WalFileShared and State Management
The WalFileShared struct (core/storage/wal.rs:2712) maintains the in-process state including the maximum frame number, backfill progress, rolling checksums, and lock states. This structure is accessed by all connections within a process and contains the authoritative metadata for the WAL file.
Coordination Abstractions
The WalCoordination trait (core/storage/wal.rs:664) abstracts the backend responsible for inter-process or intra-process coordination. It provides methods for atomic snapshot publishing, lock acquisition, and frame caching. The default implementation, InProcessWalCoordination (core/storage/wal.rs:889), handles single-process coordination using the TursoRwLock primitive.
The TursoRwLock Primitive
Concurrency control relies on TursoRwLock (core/storage/wal.rs:742-L774), a 64-bit atomic lock that packs a 32-bit value, reader count, and writer bit into a single cache line. This design minimizes cache coherency traffic during high-concurrency read workloads while providing exclusive writer access.
Write Transaction Lifecycle
Beginning a write transaction involves acquiring exclusive locks and potentially resetting the WAL header when the log has been fully checkpointed.
Acquiring the Writer Lock
The begin_write_tx method (core/storage/wal.rs:1080-L1095) initiates the transaction by calling try_begin_write_tx on the coordination backend. This acquires the exclusive writer lock and ensures no other process is currently checkpointing or truncating the log.
Automatic WAL Restart
If the WAL has been completely back-filled (checkpoint has moved every frame to the database file), the implementation calls try_restart_log_before_write. This operation, handled by WalCoordination::try_restart_log_for_write (core/storage/wal.rs:1442-L1455), upgrades the read-mark-0 lock, rewrites the header with new salts, and clears the initialized flag. The WalAutoActions bitflags (core/storage/wal.rs:22-L33) control whether automatic checkpointing and restart occur during transaction begin.
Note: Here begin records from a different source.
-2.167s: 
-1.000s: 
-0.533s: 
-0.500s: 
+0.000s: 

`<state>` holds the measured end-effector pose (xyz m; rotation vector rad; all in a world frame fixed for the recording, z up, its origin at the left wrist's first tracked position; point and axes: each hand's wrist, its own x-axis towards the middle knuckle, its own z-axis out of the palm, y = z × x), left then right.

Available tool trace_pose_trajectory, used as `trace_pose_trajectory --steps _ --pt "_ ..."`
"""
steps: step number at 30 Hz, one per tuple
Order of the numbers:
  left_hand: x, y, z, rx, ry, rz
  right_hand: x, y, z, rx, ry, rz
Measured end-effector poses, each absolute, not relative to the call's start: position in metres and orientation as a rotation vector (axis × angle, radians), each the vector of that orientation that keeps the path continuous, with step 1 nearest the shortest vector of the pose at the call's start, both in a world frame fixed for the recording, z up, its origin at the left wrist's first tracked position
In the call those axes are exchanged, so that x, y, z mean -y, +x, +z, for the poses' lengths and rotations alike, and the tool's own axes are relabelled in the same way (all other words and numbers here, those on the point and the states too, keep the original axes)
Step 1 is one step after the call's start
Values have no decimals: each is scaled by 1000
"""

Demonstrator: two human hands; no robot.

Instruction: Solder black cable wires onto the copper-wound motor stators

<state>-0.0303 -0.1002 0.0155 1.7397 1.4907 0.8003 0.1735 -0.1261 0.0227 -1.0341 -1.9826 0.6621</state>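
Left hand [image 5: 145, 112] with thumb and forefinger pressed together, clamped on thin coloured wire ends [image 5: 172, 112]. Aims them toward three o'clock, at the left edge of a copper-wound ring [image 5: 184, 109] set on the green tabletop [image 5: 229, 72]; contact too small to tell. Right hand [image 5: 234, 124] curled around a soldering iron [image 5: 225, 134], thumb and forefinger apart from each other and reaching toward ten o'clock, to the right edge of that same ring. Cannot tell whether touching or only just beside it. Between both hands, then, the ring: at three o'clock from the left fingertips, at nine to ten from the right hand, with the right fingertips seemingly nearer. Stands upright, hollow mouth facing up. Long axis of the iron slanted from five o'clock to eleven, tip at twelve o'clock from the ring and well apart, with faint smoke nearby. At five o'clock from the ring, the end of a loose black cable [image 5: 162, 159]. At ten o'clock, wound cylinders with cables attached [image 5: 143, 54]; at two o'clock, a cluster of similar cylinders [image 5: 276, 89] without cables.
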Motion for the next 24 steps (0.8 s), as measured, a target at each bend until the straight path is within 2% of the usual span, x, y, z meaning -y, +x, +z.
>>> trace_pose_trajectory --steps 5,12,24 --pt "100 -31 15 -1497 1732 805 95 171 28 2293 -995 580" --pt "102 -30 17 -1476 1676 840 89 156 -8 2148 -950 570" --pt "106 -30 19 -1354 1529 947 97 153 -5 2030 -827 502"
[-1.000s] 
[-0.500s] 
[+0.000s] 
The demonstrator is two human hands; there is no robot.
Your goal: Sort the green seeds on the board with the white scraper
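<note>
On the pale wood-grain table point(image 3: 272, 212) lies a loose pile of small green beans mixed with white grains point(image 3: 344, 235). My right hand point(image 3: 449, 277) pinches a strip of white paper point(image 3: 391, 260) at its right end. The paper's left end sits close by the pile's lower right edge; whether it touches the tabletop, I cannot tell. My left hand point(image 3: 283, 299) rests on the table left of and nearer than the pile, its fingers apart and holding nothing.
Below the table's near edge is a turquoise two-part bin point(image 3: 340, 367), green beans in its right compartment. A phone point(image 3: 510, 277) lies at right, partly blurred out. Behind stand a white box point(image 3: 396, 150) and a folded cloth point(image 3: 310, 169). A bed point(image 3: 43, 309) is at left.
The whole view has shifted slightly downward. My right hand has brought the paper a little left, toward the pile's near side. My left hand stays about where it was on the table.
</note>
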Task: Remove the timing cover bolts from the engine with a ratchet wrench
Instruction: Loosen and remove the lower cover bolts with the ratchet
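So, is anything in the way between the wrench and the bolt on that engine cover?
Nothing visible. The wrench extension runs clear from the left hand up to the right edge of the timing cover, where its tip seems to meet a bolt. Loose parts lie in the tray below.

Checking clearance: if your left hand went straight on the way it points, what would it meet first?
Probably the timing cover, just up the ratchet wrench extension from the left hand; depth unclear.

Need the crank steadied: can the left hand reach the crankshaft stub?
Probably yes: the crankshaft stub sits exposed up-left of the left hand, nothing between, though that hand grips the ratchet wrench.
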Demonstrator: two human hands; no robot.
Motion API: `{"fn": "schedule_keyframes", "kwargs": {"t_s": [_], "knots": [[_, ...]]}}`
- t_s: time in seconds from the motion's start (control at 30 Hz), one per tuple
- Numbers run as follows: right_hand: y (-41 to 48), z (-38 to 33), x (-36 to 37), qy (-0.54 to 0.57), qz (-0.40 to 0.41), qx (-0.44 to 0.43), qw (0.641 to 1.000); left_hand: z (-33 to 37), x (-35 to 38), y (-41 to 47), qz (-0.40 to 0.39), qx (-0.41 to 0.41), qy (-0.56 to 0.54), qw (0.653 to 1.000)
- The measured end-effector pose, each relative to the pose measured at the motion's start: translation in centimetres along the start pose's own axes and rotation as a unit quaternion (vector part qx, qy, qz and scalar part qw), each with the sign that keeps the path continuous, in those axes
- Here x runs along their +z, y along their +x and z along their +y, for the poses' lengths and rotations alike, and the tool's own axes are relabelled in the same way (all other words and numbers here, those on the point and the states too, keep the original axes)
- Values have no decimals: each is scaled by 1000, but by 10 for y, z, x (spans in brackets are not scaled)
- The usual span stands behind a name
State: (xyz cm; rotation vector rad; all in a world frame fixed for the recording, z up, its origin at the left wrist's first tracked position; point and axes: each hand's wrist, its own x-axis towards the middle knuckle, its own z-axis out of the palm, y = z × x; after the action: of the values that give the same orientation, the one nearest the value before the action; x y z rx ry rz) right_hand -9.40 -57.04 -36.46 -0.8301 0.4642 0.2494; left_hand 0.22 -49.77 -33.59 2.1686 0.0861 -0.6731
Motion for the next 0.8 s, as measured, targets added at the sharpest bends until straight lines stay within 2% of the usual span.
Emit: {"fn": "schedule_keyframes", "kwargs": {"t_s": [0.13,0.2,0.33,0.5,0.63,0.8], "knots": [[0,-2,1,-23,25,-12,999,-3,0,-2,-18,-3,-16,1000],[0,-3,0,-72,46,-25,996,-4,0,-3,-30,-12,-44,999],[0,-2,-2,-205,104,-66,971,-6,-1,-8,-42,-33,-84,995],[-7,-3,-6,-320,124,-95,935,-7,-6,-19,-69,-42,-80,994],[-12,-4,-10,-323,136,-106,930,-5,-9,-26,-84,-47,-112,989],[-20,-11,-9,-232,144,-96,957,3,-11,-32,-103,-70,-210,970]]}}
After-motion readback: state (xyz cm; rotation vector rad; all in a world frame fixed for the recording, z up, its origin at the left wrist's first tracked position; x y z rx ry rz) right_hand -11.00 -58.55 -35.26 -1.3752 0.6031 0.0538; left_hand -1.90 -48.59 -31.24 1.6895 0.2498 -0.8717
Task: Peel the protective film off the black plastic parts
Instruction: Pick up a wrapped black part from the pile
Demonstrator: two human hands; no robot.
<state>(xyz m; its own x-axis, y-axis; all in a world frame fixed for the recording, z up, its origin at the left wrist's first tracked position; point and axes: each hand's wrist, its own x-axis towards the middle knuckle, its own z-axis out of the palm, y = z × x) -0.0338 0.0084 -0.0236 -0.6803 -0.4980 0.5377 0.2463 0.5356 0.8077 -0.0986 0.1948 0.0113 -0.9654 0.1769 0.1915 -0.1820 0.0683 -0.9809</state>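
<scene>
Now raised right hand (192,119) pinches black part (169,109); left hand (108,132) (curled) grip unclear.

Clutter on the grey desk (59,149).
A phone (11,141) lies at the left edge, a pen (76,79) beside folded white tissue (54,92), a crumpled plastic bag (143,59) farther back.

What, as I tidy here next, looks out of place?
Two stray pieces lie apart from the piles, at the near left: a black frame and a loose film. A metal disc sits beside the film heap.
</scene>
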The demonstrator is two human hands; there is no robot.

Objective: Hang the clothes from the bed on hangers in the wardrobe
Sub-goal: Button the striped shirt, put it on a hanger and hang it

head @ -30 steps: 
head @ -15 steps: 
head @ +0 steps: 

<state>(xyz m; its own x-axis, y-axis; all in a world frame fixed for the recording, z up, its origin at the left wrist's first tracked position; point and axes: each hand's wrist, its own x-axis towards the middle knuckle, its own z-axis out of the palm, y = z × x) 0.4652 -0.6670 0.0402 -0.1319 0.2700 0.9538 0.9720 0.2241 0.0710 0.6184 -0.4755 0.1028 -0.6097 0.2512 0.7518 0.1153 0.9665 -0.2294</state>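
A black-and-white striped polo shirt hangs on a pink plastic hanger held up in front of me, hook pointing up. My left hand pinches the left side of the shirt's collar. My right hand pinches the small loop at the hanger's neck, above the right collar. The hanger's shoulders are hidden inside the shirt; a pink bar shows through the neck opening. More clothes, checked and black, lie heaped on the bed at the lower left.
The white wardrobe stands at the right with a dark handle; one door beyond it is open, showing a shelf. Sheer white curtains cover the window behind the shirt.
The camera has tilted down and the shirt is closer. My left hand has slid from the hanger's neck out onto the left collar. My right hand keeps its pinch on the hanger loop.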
Frame Preparation and Durable Writes
During an active transaction, database pages are serialized into WAL frames, checksummed, and written using vectored I/O for efficiency.
Preparing Frame Metadata
The prepare_frames method (core/storage/wal.rs:334-L354) serializes each page into a WAL frame, computes the rolling checksum using the SQLite checksum algorithm, and records per-frame metadata including page references, frame IDs, and cumulative checksums in a PreparedFrames struct.
Vectored I/O and Commit
Actual disk I/O occurs in append_frames_vectored, which performs a pwritev system call to write all buffers in a single operation, followed by an optional fsync via prepare_wal_finish. After the durable write completes, commit_prepared_frames updates the in-memory metadata (max frame, checksum, transaction count) and publishes the new commit via WalCoordination::publish_commit (core/storage/wal.rs:892-L904).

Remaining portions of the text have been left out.